**Stored data**
——————————

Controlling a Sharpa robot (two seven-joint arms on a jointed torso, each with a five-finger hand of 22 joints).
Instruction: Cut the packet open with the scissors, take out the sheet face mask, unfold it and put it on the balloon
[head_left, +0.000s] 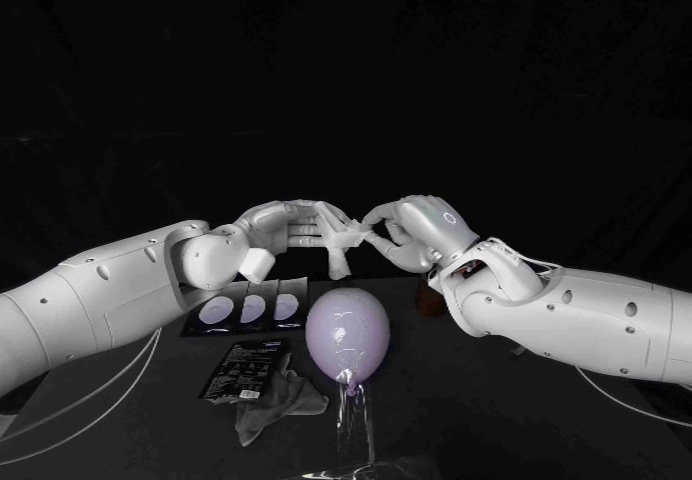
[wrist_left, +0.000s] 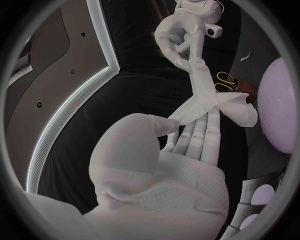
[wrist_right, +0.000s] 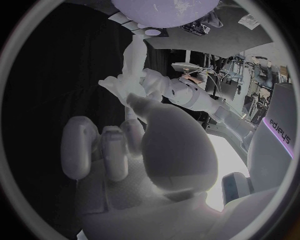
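I'm pinching the mask (head_left: 343, 242) with left hand (head_left: 293, 228) and right hand (head_left: 414, 228) above the balloon (head_left: 348, 335). It's hanging out of its packet, partly folded; I'm judging unfolding and placing as remaining

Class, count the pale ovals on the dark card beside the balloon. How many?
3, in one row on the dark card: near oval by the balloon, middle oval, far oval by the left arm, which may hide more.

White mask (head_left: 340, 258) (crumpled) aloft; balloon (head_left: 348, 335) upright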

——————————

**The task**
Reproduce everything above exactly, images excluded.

**Reply to the task**
Controlling a Sharpa robot (two seven-joint arms on a jointed torso, each with a five-finger hand of 22 joints).
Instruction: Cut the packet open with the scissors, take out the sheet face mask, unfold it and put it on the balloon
[head_left, +0.000s] 
[wrist_left, +0.000s] 
[wrist_right, +0.000s] 
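I'm pinching the mask (head_left: 343, 242) with left hand (head_left: 293, 228) and right hand (head_left: 414, 228) above the balloon (head_left: 348, 335). It's hanging out of its packet, partly folded; I'm judging unfolding and placing as remaining

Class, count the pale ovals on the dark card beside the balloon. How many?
3, in one row on the dark card: near oval by the balloon, middle oval, far oval by the left arm, which may hide more.

White mask (head_left: 340, 258) (crumpled) aloft; balloon (head_left: 348, 335) upright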

This response contains the complete answer.